Le 30 mars, Radio Conakry accuse le général de Gaulle d’organiser la subversion contre la Guinée en faisant entraîner des mercenaires guinéens au camp de Rivesaltes, dans le sud de la France. Quelques jours avant le procès, U Thant prévient Conakry qu’il sera dans l’impossibilité de visiter la Guinée au cours de sa prochaine tournée africaine à moins qu’Achkar Marof ne soit libéré.
Sékou Touré avait informé U Thant en octobre 1968 que ce dernier n’était plus représentant permanent de la Guinée et qu’il ne pouvait accepter que celui-ci soit nommé représentant spécial pour la Namibie ; Achkar Marof retourne peu après à Conakry et il est emprisonné en arrivant. Abdoulaye Touré est nommé à sa place et affirme qu’U Thant a reçu de Sékou par lettre les explications nécessaires ; mais cette lettre ne sera jamais publiée. Plus tard, on dira qu’Achkar Marof a été impliqué dans le complot, mais aussi qu’il y a eu des malversations dans la gestion de la mission guinéenne à New York.

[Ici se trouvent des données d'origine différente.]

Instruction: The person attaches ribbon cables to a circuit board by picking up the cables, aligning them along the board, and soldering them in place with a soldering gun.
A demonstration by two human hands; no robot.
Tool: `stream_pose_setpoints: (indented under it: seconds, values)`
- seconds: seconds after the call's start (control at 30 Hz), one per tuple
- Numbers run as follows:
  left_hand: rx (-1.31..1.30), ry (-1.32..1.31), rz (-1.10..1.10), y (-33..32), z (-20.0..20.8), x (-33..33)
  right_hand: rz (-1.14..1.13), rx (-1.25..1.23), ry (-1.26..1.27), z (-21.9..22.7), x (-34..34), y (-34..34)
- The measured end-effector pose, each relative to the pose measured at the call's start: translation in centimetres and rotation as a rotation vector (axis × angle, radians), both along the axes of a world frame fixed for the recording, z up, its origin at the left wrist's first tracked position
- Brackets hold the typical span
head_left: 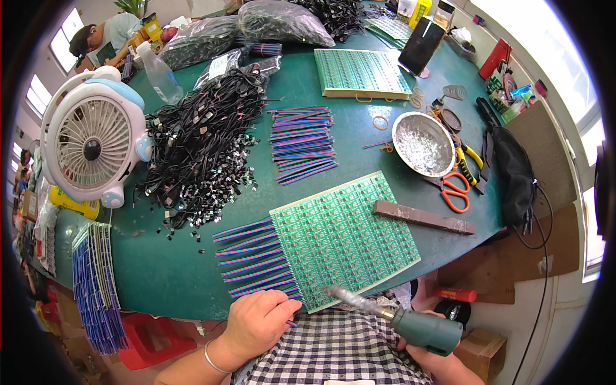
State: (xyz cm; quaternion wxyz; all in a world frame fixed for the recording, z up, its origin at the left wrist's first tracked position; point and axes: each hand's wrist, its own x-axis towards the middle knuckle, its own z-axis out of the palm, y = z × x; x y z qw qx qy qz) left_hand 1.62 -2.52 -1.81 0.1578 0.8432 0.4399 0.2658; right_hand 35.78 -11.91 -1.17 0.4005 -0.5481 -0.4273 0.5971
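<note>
A green circuit-board panel lies at the near edge of the table, with several rows of multicoloured ribbon wires along its left side. My left hand is closed at the panel's near left corner, its fingers pinched on a ribbon wire whose end peeks out below them. My right hand grips a green soldering gun; its coated tip points left, over the panel's near edge. A brown bar rests across the panel's right side.
Bundled ribbon wires lie beyond the panel, beside a heap of black cables. A fan stands left. At right are a metal bowl, orange scissors and a propped phone. Stacked panels sit farther back. Another person works far left.
</note>
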Motion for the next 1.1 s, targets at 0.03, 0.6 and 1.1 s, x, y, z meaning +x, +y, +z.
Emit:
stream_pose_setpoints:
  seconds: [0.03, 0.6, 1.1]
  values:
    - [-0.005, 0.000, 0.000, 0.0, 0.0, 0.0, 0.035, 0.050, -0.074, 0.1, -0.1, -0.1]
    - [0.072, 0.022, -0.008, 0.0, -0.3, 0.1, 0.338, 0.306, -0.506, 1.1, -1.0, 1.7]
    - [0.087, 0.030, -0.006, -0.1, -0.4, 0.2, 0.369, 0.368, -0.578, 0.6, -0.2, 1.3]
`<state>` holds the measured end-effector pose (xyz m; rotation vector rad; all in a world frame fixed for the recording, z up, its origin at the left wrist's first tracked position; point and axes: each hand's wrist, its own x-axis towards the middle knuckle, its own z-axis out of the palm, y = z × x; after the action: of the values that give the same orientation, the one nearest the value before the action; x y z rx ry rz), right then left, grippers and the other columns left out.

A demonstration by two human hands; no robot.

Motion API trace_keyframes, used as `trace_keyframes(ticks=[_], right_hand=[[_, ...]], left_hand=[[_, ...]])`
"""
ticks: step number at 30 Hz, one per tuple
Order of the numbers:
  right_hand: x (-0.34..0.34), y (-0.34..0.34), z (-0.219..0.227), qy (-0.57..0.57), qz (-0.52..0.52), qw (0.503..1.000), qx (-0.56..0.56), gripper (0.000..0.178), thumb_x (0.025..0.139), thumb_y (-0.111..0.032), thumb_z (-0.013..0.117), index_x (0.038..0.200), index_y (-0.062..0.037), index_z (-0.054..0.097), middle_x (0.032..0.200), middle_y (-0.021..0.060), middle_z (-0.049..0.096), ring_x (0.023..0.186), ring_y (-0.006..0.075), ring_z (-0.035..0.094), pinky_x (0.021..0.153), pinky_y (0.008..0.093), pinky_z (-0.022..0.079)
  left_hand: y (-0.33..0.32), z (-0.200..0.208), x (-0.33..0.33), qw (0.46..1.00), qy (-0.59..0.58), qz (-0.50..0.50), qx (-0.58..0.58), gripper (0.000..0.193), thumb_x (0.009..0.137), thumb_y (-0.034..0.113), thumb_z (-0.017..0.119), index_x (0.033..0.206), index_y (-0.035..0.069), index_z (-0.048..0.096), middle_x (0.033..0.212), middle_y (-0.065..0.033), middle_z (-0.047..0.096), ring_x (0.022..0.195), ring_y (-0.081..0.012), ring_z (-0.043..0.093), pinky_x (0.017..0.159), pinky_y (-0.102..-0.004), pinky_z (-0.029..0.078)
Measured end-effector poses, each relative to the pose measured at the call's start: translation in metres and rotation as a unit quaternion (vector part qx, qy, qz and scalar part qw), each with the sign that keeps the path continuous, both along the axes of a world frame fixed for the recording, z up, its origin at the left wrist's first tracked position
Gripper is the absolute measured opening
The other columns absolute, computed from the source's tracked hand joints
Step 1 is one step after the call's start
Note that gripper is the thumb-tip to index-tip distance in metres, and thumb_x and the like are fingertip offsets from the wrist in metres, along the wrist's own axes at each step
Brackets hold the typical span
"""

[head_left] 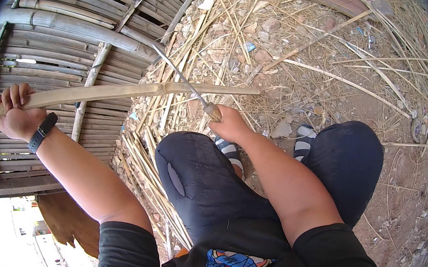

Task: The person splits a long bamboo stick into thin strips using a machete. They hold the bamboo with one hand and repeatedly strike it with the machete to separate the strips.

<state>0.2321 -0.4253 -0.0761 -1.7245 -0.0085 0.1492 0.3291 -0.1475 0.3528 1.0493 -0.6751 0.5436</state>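
My left hand [21, 114], with a dark watch on its wrist, is closed round the left end of a long split bamboo strip [117, 90]. The strip reaches across to the right and narrows toward its far tip. In my right hand [231, 125] is a knife [184, 80] with a wooden handle and a long, thin, slightly curved blade. The blade points up and to the left and crosses the strip near its narrow end. Whether the edge touches the strip or only passes over it, I cannot tell.
A bamboo slat wall [55, 66] with thicker poles stands at the left. My bent knees [351, 162] and sandalled feet [230, 154] are below my hands. Loose bamboo strips [159, 180], straw, stones and litter cover much of the dirt ground [403, 212].
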Motion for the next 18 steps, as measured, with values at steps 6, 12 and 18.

Le 14 mai 1969, ayant siégé quatre jours en tant que tribunal révolutionnaire sous la présidence de Léon Maka (président de l’Assemblée nationale), le Conseil National de la Révolution condamne à mort 13 accusés, inflige des peines de détention allant de 5 ans à la perpétuité avec travaux forcés à 27 autres, et prononce aussi une série de peines d’emprisonnement.
Tous les condamnés ont avoué avoir conspiré contre Sékou Touré. Parmi les condamnés à mort, il y a Kaman Diaby, Keita Fodéba, Barry Diawadou, Fofana Karim. Deux sont condamnés à mort in absentia, Mamadou Bah (de la Banque Mondiale), et Nabi Youla (qui a quitté son ambassade à Bonn pour s’installer à Paris en avril 1967, avant de s’établir à Kinshasa). Jean-Baptiste Deen, ambassadeur à Lagos, est condamné à vingt ans.
Les exécutions auront lieu immédiatement pour la plupart des condamnés, mais se poursuivront pour d’autres jusqu’en 1971. Avant d’être exécuté, sans doute en juillet 1969 (certains parlent d’empoisonnement, mais plus probablement d’un peloton d’exécution), Keita Fodéba aurait crié à plusieurs reprises qu’il voulait voir Sékou Touré. Et il aurait écrit sur les murs de la cellule 72, qu’il occupait au camp Boiro:
“J’ai toujours été au service d’une cause injuste et pour ce faire, j’ai utilisé l’arbitraire. J’étais chargé d’arrêter tous ceux qui étaient susceptibles d’exprimer la volonté populaire. Je n’ai compris que lorsque je fus arrêté à mon tour.”
Même ceux qui n’ont pas été condamnés mourront presque tous au Camp Boiro, de “diète noire” ou de mauvais traitements. Il s’agit du seul complot dont il ne restera pratiquement pas de survivants, témoignage de la dureté particulière de Sékou vis-à-vis des militaires et de la plupart de ses ministres “comploteurs”, même s’ils avaient été de ses proches amis.